## Exercise requirements
The answer should be every line below, repeated exactly, with the images left out.

## Source material
- - - - -
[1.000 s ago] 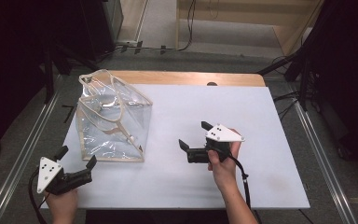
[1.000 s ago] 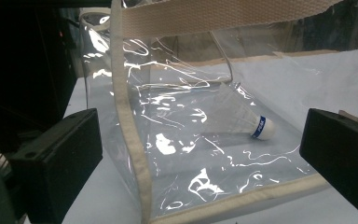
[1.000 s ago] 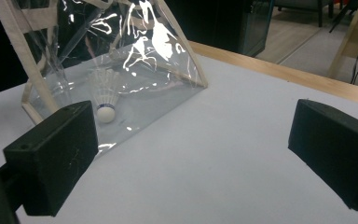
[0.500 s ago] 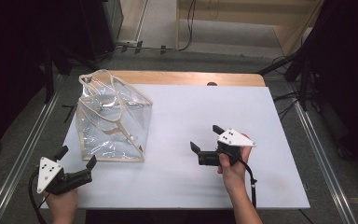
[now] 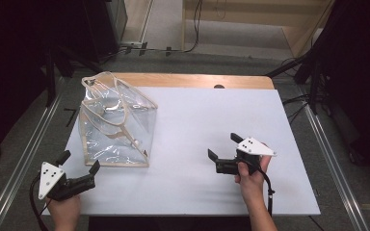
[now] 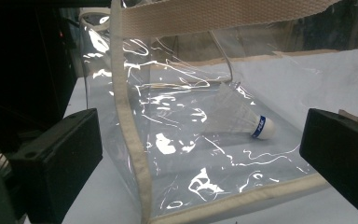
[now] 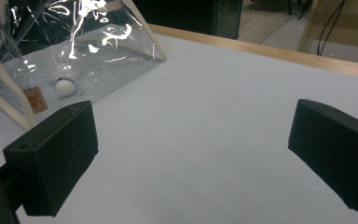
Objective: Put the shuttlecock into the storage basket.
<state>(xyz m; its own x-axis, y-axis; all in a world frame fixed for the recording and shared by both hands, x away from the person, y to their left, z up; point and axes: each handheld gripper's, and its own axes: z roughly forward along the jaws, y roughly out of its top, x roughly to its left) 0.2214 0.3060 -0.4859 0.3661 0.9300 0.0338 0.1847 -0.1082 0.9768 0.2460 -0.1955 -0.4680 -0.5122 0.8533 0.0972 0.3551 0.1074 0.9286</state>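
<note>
- Both pairs of jaws stand spread wide with nothing between them; in the right gripper view I see bare white table between my two black jaws, and in the left gripper view my jaws frame the corner of the clear bag.
- Since a second ago my right gripper (image 5: 225,153) has drawn back from the middle of the table toward the near right edge, widening its gap from the clear bag (image 5: 115,126). My left gripper (image 5: 79,163) has not moved.
- I read that retreat as the right hand's part being finished: the shuttlecock (image 6: 242,119) already lies inside the bag, on its floor, cork tip pointing toward the near wall.
- From the right gripper view, the shuttlecock (image 7: 64,80) shows through the plastic, well apart from my jaws.
- My left gripper sits just beside the bag's near left corner, not touching it, angled up and to the right.
- My right hand (image 5: 252,179) grips its handle low, forearm coming in from the bottom edge, jaws pointing left toward the bag, cable trailing behind.
- The white table (image 5: 212,120) lies bare between the bag and my right gripper.
</note>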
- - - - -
## Completed exercise
[1.000 s ago] 
[1.000 s ago] 
[1.000 s ago] 
[0.500 s ago] 
[now] 
[now] 
[now] 
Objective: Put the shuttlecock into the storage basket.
<state>(xyz m; its own x-axis, y-axis; all in a world frame fixed for the recording and shared by both hands, x away from the person, y to their left, z up; point and axes: each handheld gripper's, and its own axes: z roughly forward along the jaws, y roughly out of its top, x roughly to its left) 0.2214 0.3060 -0.4859 0.3661 0.9300 0.0338 0.1847 -0.1082 0.9768 0.2460 -0.1955 -0.4680 -0.5122 0.8533 0.0972 0.3551 0.1074 0.9286</state>
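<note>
- Both pairs of jaws stand spread wide with nothing between them; in the right gripper view I see bare white table between my two black jaws, and in the left gripper view my jaws frame the corner of the clear bag.
- Since a second ago my right gripper (image 5: 225,153) has drawn back from the middle of the table toward the near right edge, widening its gap from the clear bag (image 5: 115,126). My left gripper (image 5: 79,163) has not moved.
- I read that retreat as the right hand's part being finished: the shuttlecock (image 6: 242,119) already lies inside the bag, on its floor, cork tip pointing toward the near wall.
- From the right gripper view, the shuttlecock (image 7: 64,80) shows through the plastic, well apart from my jaws.
- My left gripper sits just beside the bag's near left corner, not touching it, angled up and to the right.
- My right hand (image 5: 252,179) grips its handle low, forearm coming in from the bottom edge, jaws pointing left toward the bag, cable trailing behind.
- The white table (image 5: 212,120) lies bare between the bag and my right gripper.
</note>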

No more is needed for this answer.